### WORK REQUEST
Please make sure what you return matches the listing below exactly, minus its pictures.

### AVAILABLE DATA
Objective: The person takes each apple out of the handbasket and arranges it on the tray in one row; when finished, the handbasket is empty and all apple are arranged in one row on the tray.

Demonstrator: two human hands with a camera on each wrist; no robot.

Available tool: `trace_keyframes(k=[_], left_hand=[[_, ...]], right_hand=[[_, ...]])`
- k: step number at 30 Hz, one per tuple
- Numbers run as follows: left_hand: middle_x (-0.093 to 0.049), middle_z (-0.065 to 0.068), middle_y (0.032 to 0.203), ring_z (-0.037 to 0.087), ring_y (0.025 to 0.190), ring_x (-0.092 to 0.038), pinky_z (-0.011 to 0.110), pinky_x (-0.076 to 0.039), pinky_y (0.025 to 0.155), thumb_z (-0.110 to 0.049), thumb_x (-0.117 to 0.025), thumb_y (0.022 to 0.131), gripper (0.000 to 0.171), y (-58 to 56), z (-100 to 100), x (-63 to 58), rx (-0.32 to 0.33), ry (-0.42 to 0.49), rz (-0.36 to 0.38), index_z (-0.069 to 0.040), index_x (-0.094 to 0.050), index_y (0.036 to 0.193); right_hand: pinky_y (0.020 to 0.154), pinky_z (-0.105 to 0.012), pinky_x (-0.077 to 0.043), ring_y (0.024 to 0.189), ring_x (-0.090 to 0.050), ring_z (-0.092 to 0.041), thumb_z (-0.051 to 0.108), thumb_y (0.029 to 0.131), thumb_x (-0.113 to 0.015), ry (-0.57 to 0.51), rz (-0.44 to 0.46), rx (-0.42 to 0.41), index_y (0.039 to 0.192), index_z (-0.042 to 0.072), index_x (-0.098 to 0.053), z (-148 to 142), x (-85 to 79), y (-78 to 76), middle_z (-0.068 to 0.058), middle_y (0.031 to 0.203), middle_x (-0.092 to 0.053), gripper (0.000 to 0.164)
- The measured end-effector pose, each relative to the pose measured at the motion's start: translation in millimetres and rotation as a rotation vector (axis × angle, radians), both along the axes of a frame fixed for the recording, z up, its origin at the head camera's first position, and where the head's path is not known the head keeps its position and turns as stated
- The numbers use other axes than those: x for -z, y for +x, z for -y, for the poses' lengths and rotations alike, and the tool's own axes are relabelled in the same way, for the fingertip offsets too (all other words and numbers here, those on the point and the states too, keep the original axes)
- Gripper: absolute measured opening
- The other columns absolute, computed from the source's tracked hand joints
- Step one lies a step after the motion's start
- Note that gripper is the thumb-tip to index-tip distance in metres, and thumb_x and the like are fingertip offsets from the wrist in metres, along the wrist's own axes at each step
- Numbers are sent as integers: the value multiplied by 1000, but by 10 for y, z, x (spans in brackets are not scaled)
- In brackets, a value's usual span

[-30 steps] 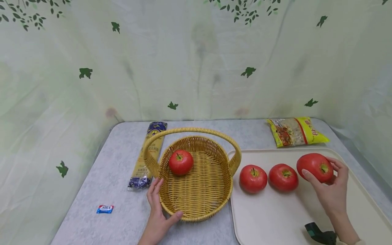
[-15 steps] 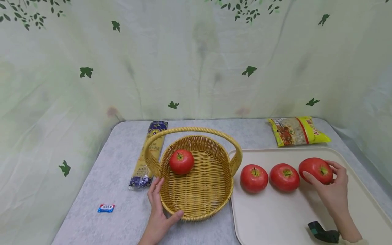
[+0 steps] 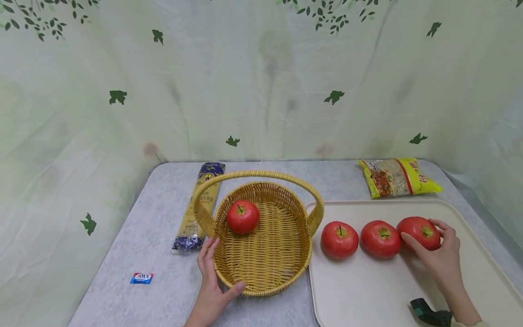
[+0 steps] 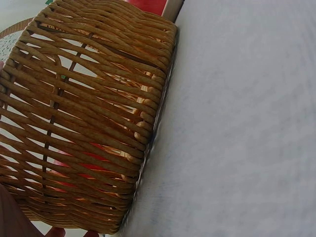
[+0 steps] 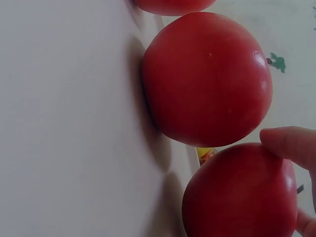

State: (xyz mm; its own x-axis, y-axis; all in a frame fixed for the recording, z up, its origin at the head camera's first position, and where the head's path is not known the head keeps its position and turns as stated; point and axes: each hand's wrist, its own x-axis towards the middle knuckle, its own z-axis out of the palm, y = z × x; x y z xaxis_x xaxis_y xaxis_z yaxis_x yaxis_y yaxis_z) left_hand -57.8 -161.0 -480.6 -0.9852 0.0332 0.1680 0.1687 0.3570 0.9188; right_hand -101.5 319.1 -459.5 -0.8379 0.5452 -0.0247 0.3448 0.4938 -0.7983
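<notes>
In the head view, the left hand (image 3: 209,290) spreads, fingers loosely extended, against the wicker basket (image 3: 265,259), which holds one red fruit (image 3: 243,217). The right hand (image 3: 444,254) pinches the rightmost fruit (image 3: 417,230) over the tray (image 3: 363,295), beside two others (image 3: 381,239).

The left wrist view shows the basket on the table (image 4: 237,118).

In the right wrist view, fingers (image 5: 291,144) touch the pinched fruit.

We've got red fruits (image 3: 339,240), cream tray (image 3: 359,295), golden woven basket (image 3: 265,263) and, there, yellow packet (image 3: 398,177) near the far right corner of our mottled grey tabletop (image 3: 110,295)!
</notes>
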Motion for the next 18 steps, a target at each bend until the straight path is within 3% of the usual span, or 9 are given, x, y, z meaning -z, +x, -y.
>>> trace_keyframes(k=[12, 18], left_hand=[[7, -6, 151, 28, 137, 5, 71, -10, 99, -14, -81, 71, 107, -18, -5, -7, 7, 4, -26, -23, -11, 152], [7, -8, 150, 29, 137, 7, 73, -9, 97, -14, -80, 73, 105, -9, -18, -6, -1, 21, -9, -24, -11, 151]], right_hand=[[85, -66, -41, 126, -22, -43, 33, 90, -63, 44, -12, -47, 146, 3, -16, -14, 44, 4, -27, 139, -22, 79], [79, -65, -44, 122, -22, -48, 37, 90, -62, 70, -1, -111, 145, 0, -16, -40, 41, -27, -31, 135, -21, 81]])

### ANSWER TO THIS TASK
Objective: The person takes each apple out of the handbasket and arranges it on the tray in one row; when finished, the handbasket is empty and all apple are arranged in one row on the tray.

Demonstrator: two human hands with a camera on each wrist; no robot.

Available tool: `trace_keyframes(k=[_], left_hand=[[_, ...]], right_hand=[[_, ...]])`
- k: step number at 30 Hz, one per tuple
- Numbers run as follows: left_hand: middle_x (-0.093 to 0.049), middle_z (-0.065 to 0.068), middle_y (0.032 to 0.203), ring_z (-0.037 to 0.087), ring_y (0.025 to 0.190), ring_x (-0.092 to 0.038), pinky_z (-0.011 to 0.110), pinky_x (-0.076 to 0.039), pinky_y (0.025 to 0.155), thumb_z (-0.110 to 0.049), thumb_x (-0.117 to 0.025), thumb_y (0.022 to 0.131), gripper (0.000 to 0.171), y (-58 to 56), z (-100 to 100), x (-63 to 58), rx (-0.32 to 0.33), ry (-0.42 to 0.49), rz (-0.36 to 0.38), index_z (-0.069 to 0.040), index_x (-0.094 to 0.050), index_y (0.036 to 0.193); right_hand: pinky_y (0.020 to 0.154), pinky_z (-0.105 to 0.012), pinky_x (-0.077 to 0.043), ring_y (0.024 to 0.189), ring_x (-0.090 to 0.050), ring_z (-0.092 to 0.041), thumb_z (-0.051 to 0.108), thumb_y (0.029 to 0.131), thumb_x (-0.113 to 0.015), ry (-0.57 to 0.51), rz (-0.44 to 0.46), rx (-0.42 to 0.41), index_y (0.039 to 0.192), index_z (-0.042 to 0.072), index_x (-0.098 to 0.053), z (-148 to 142), x (-85 to 79), y (-78 to 76), middle_z (-0.068 to 0.058), middle_y (0.031 to 0.203), middle_x (-0.092 to 0.053), gripper (0.000 to 0.164)
- The measured end-effector pose, each relative to the pose measured at the motion's start: translation in millimetres and rotation as a rotation vector (axis × angle, radians), both along the axes of a frame fixed for the recording, z up, its origin at the head camera's first position, and where the head's path is not known the head keeps its position and turns as stated
- The numbers use other axes than those: x for -z, y for +x, z for -y, for the poses' lengths and rotations alike, and the tool's own axes are relabelled in the same way, for the fingertip offsets too (all other words and numbers here, those on the point and the states too, keep the original axes)
- Gripper: absolute measured opening
- The other columns absolute, computed from the source's tracked hand joints
- Step one lies a step after the motion's start
- Note that gripper is the thumb-tip to index-tip distance in metres, and thumb_x and the like are fingertip offsets from the wrist in metres, along the wrist's own axes at each step
- Numbers are sent as integers: the value multiplied by 1000, but by 10 for y, z, x (spans in brackets are not scaled)
- In brackets, a value's usual span

[-30 steps] 
[-15 steps] 
[+0 steps] 
[+0 steps] 
[+0 steps] 

State: (xyz mm; its own x-axis, y-axis; all in a frame fixed for the recording, z up, its origin at the head camera's first position, and where the head's path is not known the head keeps its position and turns as stated; point and axes: each hand's wrist, its own x-axis towards the middle knuckle, its own z-axis out of the palm, y = z × x; x y z xaxis_x xaxis_y xaxis_z yaxis_x yaxis_y yaxis_z) left_hand -57.8 -161.0 -480.6 -0.9852 0.0332 0.1680 0.1687 0.3570 0.9188; right_hand -101.5 319.1 -459.5 -0.8379 0.5452 -0.0247 0.3448 0.4938 -0.7983
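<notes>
In the head view, the left hand (image 3: 209,290) spreads, fingers loosely extended, against the wicker basket (image 3: 265,259), which holds one red fruit (image 3: 243,217). The right hand (image 3: 444,254) pinches the rightmost fruit (image 3: 417,230) over the tray (image 3: 363,295), beside two others (image 3: 381,239).

The left wrist view shows the basket on the table (image 4: 237,118).

In the right wrist view, fingers (image 5: 291,144) touch the pinched fruit.

We've got red fruits (image 3: 339,240), cream tray (image 3: 359,295), golden woven basket (image 3: 265,263) and, there, yellow packet (image 3: 398,177) near the far right corner of our mottled grey tabletop (image 3: 110,295)!
</notes>
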Motion for the next 18 steps, a target at each bend until the straight path is within 3% of the usual span, or 9 are given, x, y, z meaning -z, +x, -y.
>>> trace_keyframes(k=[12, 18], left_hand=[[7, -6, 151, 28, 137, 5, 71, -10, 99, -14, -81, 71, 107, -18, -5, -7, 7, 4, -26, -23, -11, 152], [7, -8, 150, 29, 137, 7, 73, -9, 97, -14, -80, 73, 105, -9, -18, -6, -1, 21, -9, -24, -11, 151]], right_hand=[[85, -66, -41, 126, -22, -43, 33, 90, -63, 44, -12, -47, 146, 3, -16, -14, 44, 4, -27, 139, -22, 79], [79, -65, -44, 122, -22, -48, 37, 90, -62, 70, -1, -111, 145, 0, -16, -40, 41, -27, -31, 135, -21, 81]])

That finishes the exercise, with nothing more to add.